WHAT TO DO ::
Begin at the line below that has "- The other". Stop after the line that has "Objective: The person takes", repeating each line exactly and leaving out the pictures.

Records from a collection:

┄┄┄┄┄┄┄┄┄┄┄┄┄┄┄┄┄┄┄┄

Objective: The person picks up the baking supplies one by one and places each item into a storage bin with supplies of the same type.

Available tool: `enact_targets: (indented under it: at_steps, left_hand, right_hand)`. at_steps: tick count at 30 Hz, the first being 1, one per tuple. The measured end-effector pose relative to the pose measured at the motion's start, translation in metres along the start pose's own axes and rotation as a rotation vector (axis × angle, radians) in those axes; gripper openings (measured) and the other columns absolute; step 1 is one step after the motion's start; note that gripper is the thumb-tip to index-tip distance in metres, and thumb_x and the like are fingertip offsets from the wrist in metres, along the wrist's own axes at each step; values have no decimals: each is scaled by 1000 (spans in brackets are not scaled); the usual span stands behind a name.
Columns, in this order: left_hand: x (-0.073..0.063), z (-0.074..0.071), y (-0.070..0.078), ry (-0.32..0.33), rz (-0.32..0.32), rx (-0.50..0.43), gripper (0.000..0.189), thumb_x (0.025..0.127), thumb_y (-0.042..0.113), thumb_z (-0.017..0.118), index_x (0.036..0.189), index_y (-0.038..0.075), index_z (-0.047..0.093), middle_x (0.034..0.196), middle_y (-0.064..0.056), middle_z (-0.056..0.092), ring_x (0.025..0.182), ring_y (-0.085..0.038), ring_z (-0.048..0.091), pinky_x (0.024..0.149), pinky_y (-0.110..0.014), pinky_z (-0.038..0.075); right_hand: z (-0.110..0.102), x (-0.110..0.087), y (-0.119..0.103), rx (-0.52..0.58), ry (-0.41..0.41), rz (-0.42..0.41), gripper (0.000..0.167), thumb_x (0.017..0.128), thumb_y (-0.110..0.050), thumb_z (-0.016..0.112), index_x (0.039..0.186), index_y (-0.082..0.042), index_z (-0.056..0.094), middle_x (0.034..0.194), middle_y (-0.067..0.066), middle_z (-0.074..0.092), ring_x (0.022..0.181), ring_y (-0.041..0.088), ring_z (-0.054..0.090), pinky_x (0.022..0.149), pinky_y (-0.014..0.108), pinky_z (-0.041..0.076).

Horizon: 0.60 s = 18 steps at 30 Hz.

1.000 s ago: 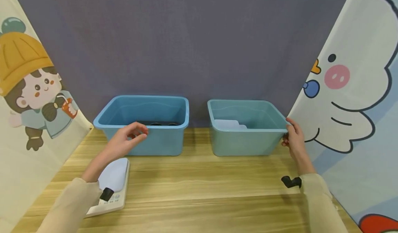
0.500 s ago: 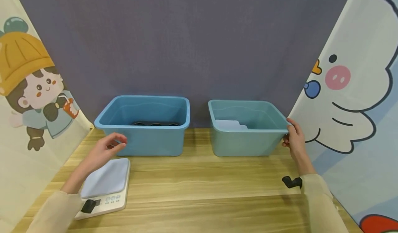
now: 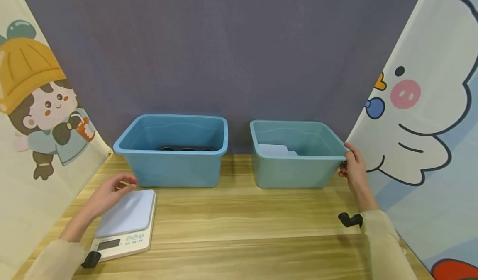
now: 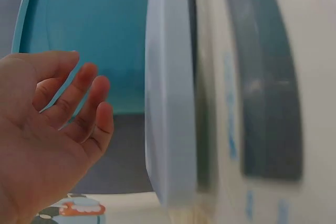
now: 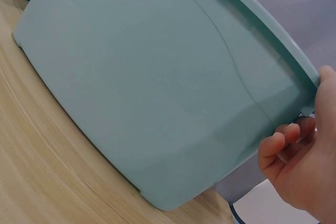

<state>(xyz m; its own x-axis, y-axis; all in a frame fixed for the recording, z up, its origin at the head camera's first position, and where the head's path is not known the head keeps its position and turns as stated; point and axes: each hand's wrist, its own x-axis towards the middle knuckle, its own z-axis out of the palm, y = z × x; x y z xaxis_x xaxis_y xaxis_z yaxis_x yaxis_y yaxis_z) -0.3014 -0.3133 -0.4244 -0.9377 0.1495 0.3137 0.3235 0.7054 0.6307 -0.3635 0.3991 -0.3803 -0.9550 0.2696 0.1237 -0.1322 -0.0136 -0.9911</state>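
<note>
My left hand (image 3: 112, 191) hovers over the back left part of the white kitchen scale (image 3: 125, 224), its fingers loosely bent with nothing between them. In the left wrist view the scale's raised platform (image 4: 170, 93) stands beside the hand (image 4: 58, 124), with the display (image 4: 268, 77) nearer the camera. At the right, my right hand (image 3: 354, 166) grips the rim corner of the pale green bin (image 3: 295, 172). The right wrist view has the thumb at the top of the rim and the curled fingers (image 5: 275, 145) below it. White flat pieces (image 3: 274, 149) lie inside that bin.
A blue bin (image 3: 175, 170) stands left of the green one, with dark round-topped items (image 3: 186, 149) low inside, mostly hidden by its front wall. Both bins sit at the back of the wooden table (image 3: 231, 226), before a grey curtain (image 3: 231, 56). Printed cloth hangs on both sides.
My left hand has moved from the blue bin's front rim, down and left to over the scale, uncovering its display. My right hand stays on the green bin's rim.
</note>
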Motion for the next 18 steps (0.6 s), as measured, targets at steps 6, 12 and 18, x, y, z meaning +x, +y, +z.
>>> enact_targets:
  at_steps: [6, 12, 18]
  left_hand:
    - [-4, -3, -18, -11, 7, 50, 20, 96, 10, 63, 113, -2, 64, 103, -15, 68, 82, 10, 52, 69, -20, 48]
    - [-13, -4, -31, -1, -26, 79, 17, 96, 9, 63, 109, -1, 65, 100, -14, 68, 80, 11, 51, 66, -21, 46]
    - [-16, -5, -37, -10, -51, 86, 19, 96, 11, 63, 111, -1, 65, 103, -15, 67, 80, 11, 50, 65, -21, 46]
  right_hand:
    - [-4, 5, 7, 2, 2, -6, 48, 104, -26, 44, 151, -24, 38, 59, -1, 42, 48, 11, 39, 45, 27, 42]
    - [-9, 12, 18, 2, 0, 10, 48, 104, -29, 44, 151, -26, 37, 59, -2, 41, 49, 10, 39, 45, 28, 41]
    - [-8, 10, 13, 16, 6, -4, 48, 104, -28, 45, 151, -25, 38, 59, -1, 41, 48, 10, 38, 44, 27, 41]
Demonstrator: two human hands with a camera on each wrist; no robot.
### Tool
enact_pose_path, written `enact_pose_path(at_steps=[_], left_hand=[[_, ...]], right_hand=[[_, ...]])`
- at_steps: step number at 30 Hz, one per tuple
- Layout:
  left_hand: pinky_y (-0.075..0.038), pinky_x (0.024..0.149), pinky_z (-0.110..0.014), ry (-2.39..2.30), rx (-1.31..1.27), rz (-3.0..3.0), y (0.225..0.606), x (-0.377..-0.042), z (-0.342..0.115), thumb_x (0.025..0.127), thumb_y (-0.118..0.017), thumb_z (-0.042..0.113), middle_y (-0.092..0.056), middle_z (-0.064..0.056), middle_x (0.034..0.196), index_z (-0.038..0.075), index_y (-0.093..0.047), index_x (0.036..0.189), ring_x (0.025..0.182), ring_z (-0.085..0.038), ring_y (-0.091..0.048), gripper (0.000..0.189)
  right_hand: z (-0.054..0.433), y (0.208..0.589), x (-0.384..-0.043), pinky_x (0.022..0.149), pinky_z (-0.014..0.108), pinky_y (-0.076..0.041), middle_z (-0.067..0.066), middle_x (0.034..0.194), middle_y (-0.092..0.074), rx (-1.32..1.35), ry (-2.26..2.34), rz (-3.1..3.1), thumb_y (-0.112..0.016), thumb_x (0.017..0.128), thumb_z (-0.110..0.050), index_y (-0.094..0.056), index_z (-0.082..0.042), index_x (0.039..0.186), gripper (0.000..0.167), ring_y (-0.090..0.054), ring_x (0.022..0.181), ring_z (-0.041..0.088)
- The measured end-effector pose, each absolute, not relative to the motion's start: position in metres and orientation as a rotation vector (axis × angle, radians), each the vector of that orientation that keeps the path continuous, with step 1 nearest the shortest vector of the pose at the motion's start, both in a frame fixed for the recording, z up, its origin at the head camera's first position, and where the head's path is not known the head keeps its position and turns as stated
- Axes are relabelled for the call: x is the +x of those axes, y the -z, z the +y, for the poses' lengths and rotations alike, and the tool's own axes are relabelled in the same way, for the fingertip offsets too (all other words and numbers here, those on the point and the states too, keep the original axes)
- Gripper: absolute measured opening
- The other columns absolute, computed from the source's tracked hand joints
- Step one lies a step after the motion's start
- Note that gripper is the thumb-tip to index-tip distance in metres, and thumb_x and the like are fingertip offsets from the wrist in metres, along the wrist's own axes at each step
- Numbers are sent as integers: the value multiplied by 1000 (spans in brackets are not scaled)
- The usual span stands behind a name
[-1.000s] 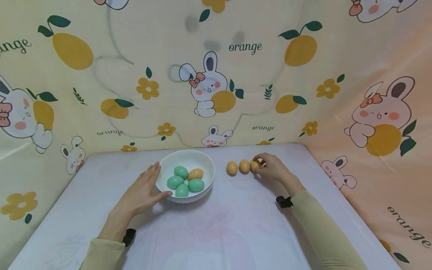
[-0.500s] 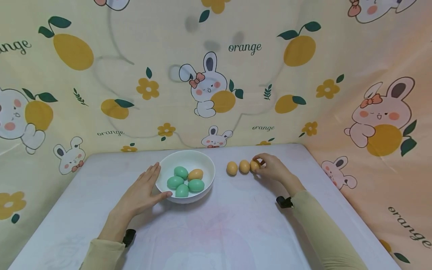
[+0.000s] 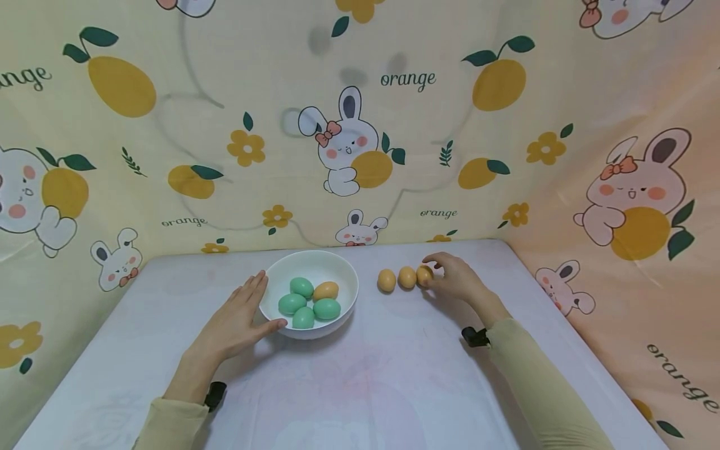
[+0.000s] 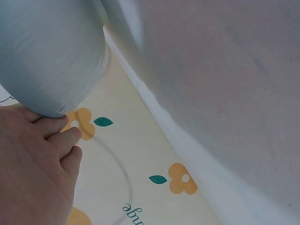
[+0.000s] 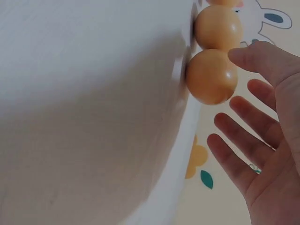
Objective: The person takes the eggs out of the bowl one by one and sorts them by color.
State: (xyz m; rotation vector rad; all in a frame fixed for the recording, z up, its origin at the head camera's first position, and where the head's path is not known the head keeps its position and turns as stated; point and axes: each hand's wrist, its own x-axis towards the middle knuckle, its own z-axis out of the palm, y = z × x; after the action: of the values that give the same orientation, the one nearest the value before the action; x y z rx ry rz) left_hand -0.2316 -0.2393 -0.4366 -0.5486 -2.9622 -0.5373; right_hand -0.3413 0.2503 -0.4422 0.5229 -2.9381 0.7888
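A white bowl stands left of centre in the head view, with several green eggs and one orange egg in it. My left hand rests against its left side, fingers straight and thumb at the near rim. The left wrist view has the bowl's outer wall over the fingertips. To the right, three orange eggs stand in a row. At the rightmost orange egg is my right hand; its thumb tip overlaps the egg's edge, and the other fingers are spread apart from it.
A pale cloth covers the table. Behind it and along both sides hangs a backdrop printed with rabbits and oranges. Each wrist wears a small black device.
The fingers of my right hand have loosened from the rightmost orange egg and lifted slightly. The left hand, bowl and eggs have stayed in place.
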Motion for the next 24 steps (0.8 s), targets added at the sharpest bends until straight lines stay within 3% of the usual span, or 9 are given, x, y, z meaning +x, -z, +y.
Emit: enact_pose_path(at_steps=[9, 24], left_hand=[[-18, 128, -57, 531, -548, -2964, 436, -231, -240, 94, -57, 73, -15, -20, 172, -5, -19, 163, 158, -42, -17, 111], [-17, 128, -57, 536, -532, -2968, 437, -233, -240, 93, -56, 75, -15, -19, 173, -4, -19, 163, 158, -41, -16, 112]], right_hand=[[229, 432, -337, 94, 51, -58, 14, 135, -65, 603, -770, -2776, -72, 95, -15, -66, -5, 132, 39, -65, 117, 36], [164, 412, -330, 89, 43, -61, 9, 126, -67, 840, -815, -2587, -75, 95, -14, -70, -7, 123, 30, -69, 106, 28]])
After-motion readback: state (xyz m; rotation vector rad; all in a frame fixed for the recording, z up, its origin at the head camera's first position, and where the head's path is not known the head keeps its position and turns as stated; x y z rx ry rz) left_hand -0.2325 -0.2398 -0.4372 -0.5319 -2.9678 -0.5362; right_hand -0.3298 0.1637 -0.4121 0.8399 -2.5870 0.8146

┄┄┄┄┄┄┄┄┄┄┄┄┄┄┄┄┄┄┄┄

EXPECTED ANSWER ::
- The other columns absolute, computed from the source's tracked hand joints
- Step one lies a step after the motion's start
- Note that gripper is the thumb-tip to index-tip distance in metres, and thumb_x and the like are fingertip offsets from the wrist in metres, along the wrist's own axes at each step
- Numbers are sent as integers: the value multiplied by 1000 (spans in brackets are not scaled)
- The usual span stands behind a name
[-1.000s] 
[-0.500s] 
[+0.000s] 
[+0.000s] 
[+0.000s] 
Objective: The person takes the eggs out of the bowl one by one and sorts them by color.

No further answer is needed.